The problem: Copy out the data exactly, leaving the pictures behind.

★ ★ ★ ★ ★

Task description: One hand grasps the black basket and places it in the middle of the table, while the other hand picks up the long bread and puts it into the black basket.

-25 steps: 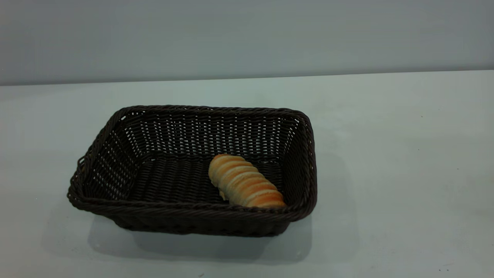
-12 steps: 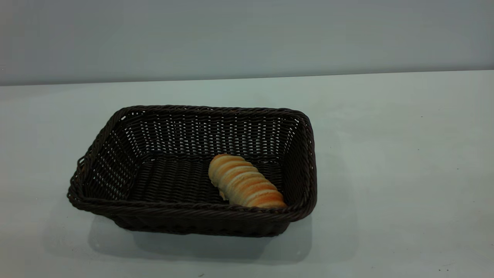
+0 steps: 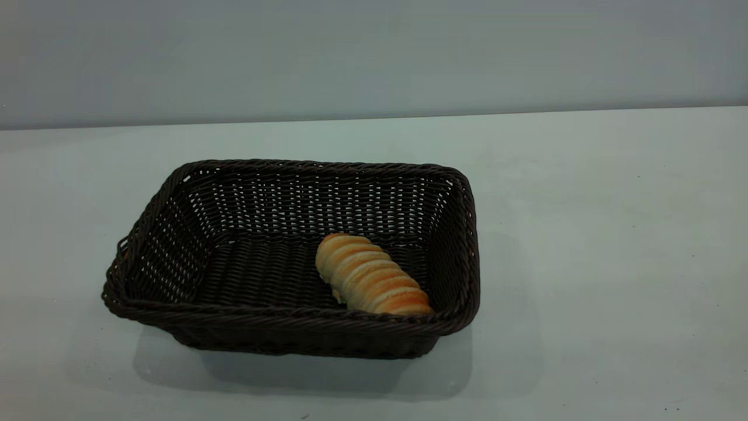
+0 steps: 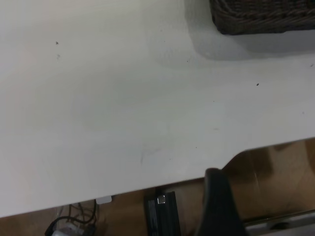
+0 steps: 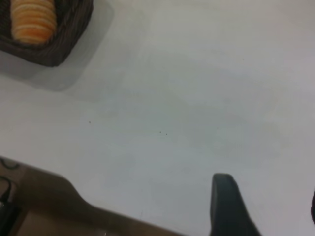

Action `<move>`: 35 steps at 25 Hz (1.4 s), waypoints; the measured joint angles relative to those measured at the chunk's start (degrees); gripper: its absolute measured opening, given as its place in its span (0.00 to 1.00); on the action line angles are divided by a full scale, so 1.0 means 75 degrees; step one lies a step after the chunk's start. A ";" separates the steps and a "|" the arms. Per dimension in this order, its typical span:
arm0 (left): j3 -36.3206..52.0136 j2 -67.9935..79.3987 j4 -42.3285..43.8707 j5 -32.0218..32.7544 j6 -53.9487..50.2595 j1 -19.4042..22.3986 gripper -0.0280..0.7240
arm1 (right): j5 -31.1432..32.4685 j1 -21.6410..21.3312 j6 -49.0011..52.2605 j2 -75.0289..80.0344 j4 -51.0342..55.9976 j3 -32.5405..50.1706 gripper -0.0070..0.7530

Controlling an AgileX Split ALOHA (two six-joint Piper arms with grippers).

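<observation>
The black basket (image 3: 292,327) stands on the white table (image 3: 584,234), left of the middle in the exterior view. The long bread (image 3: 371,275) lies inside it, slanted, at its right end near the front wall. Neither arm shows in the exterior view. In the left wrist view, a corner of the basket (image 4: 266,17) is far off, and my left gripper (image 4: 268,196) hovers at the table's edge, open and empty, with one finger (image 4: 219,201) showing. In the right wrist view, the basket corner (image 5: 54,46) holds the bread (image 5: 32,19), and my right gripper (image 5: 269,194) is open and empty, well away from it.
The table's edge (image 4: 147,184) runs close under the left gripper, with a dark bracket (image 4: 161,211) and cables below it. The table's edge also shows in the right wrist view (image 5: 74,191). A grey wall (image 3: 374,58) stands behind the table.
</observation>
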 joint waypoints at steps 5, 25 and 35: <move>0.0103 0.0000 -0.0014 -0.0123 0.0041 0.0000 0.76 | 0.0000 0.0000 0.0000 0.0000 0.0007 0.0000 0.51; 0.0107 -0.0055 0.0002 -0.0164 0.0000 0.0000 0.76 | 0.0000 0.0000 0.0000 0.0000 0.0029 0.0003 0.51; 0.0107 -0.1309 0.0002 -0.0156 0.0000 0.1079 0.76 | 0.0015 -0.2067 0.0000 -0.0288 0.0095 0.0003 0.51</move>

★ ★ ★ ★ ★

Your solution:
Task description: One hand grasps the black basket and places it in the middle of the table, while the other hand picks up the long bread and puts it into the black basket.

-25 steps: 
-12 steps: 
+0 steps: 
+0 steps: 
+0 steps: 

Action `<move>`: 35 steps at 25 Hz (1.4 s), waypoints; the measured joint angles relative to those measured at the chunk's start (degrees); gripper: its absolute measured opening, given as its place in its span (0.00 to 1.00); on the action line angles are divided by a full scale, so 1.0 means 75 degrees; step one lies a step after the chunk's start. A ";" separates the steps and a "|" the arms. Per dimension in this order, its typical span:
arm0 (left): j3 -36.3206..52.0136 j2 -67.9935..79.3987 j4 -42.3285..43.8707 j5 -32.0218..32.7544 j6 -53.9487..50.2595 j1 -19.4042..22.3986 gripper -0.0280..0.7240
arm1 (right): j5 -31.1432..32.4685 j1 -21.6410..21.3312 j6 -49.0011..52.2605 j2 -75.0289..80.0344 j4 -51.0342..55.9976 j3 -32.5405..50.1706 gripper -0.0070..0.7530

Controlling an AgileX Split ALOHA (two six-joint Piper arms with grippers).

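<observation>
The black basket (image 3: 292,327) stands on the white table (image 3: 584,234), left of the middle in the exterior view. The long bread (image 3: 371,275) lies inside it, slanted, at its right end near the front wall. Neither arm shows in the exterior view. In the left wrist view, a corner of the basket (image 4: 266,17) is far off, and my left gripper (image 4: 268,196) hovers at the table's edge, open and empty, with one finger (image 4: 219,201) showing. In the right wrist view, the basket corner (image 5: 54,46) holds the bread (image 5: 32,19), and my right gripper (image 5: 269,194) is open and empty, well away from it.
The table's edge (image 4: 147,184) runs close under the left gripper, with a dark bracket (image 4: 161,211) and cables below it. The table's edge also shows in the right wrist view (image 5: 74,191). A grey wall (image 3: 374,58) stands behind the table.
</observation>
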 joint waypoints at steps 5, 25 and 35: <move>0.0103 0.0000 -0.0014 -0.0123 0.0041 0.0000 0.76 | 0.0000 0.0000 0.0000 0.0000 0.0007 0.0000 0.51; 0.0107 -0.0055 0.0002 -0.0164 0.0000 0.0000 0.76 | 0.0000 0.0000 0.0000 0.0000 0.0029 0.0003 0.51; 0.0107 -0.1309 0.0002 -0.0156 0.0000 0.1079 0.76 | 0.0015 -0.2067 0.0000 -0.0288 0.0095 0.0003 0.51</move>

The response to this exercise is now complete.